**DESCRIPTION OF THE TASK**
Your answer should be every line of the records that contains the word "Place".

**PROVIDED ENTRIES**
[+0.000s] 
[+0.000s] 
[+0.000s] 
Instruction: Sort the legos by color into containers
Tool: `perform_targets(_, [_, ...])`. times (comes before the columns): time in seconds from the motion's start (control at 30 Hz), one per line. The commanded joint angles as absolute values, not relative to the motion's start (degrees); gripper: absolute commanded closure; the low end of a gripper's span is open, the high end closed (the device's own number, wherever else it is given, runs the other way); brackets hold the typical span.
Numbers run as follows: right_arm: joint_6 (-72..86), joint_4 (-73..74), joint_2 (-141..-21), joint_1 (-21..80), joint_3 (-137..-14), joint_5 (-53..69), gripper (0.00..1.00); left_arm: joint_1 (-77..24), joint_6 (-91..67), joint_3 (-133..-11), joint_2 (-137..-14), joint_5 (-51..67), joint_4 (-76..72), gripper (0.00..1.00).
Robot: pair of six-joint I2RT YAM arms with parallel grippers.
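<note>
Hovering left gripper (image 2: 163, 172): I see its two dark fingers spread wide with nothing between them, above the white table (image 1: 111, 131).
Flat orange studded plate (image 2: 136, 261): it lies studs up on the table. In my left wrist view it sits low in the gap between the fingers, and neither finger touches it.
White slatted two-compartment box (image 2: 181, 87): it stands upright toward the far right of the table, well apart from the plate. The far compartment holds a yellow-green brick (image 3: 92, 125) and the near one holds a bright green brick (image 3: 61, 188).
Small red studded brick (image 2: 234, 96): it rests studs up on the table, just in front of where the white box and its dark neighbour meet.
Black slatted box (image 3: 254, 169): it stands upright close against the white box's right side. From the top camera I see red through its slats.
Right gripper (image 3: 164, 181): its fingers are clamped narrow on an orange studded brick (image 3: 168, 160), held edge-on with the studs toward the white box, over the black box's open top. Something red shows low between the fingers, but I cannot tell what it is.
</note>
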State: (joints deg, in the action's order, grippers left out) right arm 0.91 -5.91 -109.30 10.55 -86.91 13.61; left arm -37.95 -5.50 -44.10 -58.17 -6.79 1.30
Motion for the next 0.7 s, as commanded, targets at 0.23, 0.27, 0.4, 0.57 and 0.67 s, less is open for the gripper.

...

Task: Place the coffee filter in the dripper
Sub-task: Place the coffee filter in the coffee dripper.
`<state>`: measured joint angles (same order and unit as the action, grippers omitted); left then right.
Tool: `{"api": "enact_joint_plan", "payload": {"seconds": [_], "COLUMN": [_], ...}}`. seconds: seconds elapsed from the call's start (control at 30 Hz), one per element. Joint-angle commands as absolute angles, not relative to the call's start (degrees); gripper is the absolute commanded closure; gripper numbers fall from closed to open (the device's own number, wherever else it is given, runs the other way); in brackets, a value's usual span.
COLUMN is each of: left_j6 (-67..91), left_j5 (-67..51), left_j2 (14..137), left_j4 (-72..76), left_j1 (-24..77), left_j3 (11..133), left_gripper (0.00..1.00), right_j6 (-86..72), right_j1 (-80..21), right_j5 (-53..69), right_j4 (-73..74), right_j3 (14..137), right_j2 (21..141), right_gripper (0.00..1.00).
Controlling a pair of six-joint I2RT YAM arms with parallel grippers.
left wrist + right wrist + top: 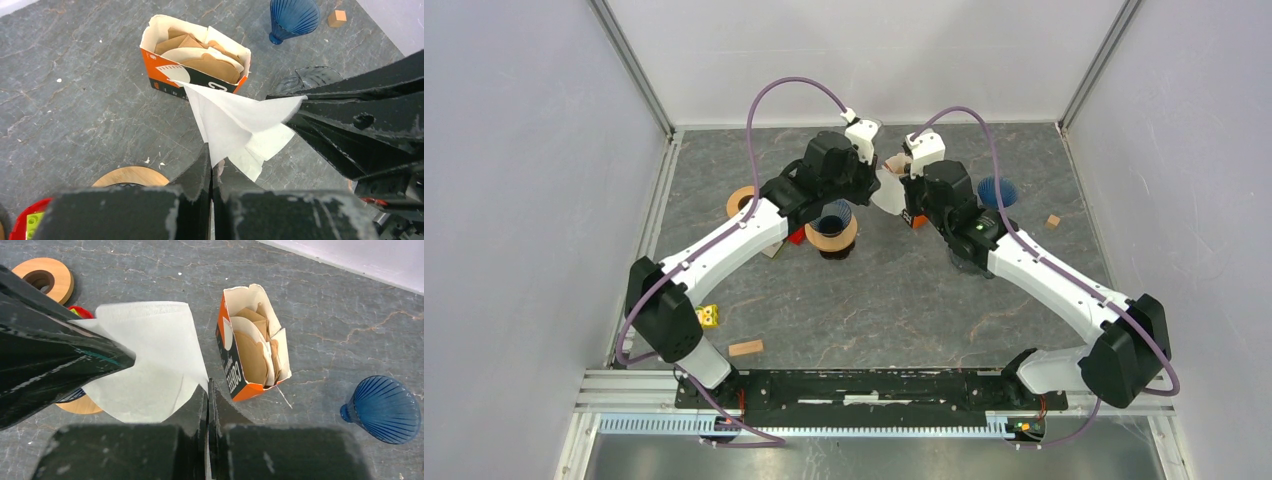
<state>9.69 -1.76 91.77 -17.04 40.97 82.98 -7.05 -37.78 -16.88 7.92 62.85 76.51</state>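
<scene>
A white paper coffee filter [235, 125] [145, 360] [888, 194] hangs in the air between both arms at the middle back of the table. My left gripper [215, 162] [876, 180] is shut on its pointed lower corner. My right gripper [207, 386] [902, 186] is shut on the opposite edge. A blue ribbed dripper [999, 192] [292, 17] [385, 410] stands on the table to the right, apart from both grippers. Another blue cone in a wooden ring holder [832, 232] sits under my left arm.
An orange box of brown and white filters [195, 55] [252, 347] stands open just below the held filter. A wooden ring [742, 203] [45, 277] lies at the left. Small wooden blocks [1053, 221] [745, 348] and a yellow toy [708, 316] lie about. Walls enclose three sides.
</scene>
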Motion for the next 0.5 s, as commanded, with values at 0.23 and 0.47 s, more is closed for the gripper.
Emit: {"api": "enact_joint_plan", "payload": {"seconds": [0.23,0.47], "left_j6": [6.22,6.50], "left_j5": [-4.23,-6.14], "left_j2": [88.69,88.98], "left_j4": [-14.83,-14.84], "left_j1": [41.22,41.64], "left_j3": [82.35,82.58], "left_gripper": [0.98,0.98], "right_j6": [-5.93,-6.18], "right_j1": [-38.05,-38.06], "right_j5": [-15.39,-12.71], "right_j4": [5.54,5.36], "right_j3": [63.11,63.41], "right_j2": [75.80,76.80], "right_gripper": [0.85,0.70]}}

**WORKED SOLUTION**
Task: Place the coffee filter in the dripper
Sub-task: Place the coffee filter in the coffee dripper.

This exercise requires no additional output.